Si è cominciato giustamente a parlare in questi giorni del clima “diciannovista”, degli anni che hanno preceduto l’ascesa del Fascismo, quel clima da insurrezione permanente, da debolezza di classe politica bollita. Anni colorati da continui tumulti di piazza e dall’incertezza se coinvolgere o meno nel potere i rossi o i neri, ostili al sistema e alternativi ad esso. Dibattiti diversi da quelli di oggi e tuttavia maledettamente simili.

Il Governo possibile, che nessuno fra i partiti ha voluto, che ha deluso Pd e Pdl, che forse solo Scelta Civica proponeva come programma agli elettori, in questo caso è la concreta via d’uscita, se non la salvezza.
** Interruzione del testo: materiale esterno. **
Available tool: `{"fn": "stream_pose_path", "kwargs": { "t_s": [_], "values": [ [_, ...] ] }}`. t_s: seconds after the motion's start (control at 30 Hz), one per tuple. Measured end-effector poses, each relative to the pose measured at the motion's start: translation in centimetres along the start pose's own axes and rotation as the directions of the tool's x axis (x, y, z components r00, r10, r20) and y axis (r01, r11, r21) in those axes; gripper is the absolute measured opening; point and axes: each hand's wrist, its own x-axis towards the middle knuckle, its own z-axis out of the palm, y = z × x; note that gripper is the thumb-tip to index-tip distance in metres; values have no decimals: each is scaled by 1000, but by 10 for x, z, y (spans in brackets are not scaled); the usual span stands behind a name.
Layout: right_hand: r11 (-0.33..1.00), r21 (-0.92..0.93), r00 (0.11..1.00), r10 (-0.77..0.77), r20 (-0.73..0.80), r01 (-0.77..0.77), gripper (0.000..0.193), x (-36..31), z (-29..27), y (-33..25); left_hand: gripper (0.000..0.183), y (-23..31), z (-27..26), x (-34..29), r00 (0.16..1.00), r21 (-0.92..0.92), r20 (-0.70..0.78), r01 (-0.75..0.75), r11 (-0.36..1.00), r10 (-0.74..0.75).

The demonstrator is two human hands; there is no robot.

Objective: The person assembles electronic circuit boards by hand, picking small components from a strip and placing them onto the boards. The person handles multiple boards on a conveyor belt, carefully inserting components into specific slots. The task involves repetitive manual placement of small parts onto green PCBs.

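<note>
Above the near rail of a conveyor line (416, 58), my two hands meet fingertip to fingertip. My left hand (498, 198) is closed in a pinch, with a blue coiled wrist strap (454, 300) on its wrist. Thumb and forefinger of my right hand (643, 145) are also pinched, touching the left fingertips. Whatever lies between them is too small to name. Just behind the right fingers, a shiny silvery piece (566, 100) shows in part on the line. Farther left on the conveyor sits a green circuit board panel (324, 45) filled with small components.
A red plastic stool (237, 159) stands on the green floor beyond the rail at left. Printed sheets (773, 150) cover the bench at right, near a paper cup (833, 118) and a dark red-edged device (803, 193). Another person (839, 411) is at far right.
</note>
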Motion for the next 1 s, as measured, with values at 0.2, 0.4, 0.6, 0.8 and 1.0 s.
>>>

Lo guida Enrico Letta, uomo di grande equilibrio, e la compagine dei Ministri appare giovane, fortemente credibile rispetto a tante altre formazioni di Esecutivo. Facce nuove ma soprattutto persone equilibrate, moderate, legate a competenze particolari. Certo pochi possono dire che è il loro Governo ideale. Ma ci sono momenti in cui l’ideale è il possibile. Momenti in cui politica è anzitutto compromesso, confronto, dibattito sulle cose urgenti da fare.

L’altro grande paragone storico di queste ore ci porta irrimediabilmente al 16 marzo 1978. Certo molte cose sono diverse e per fortuna, per gravità e per grandezze. E tuttavia noi che abbiamo vissuto la violenza (legittimata) degli anni Settanta, sfociata nel terrorismo per le strade, sappiamo che nell’aria ci sono sensazioni e tendenze simili. Certo, Letta non è Andreotti e il singolo attentatore di ieri a Palazzo Chigi non è il commando delle Brigate Rosse. Tuttavia oggi come allora il nostro destino è appeso al successo dell’unico, concreto, governo possibile.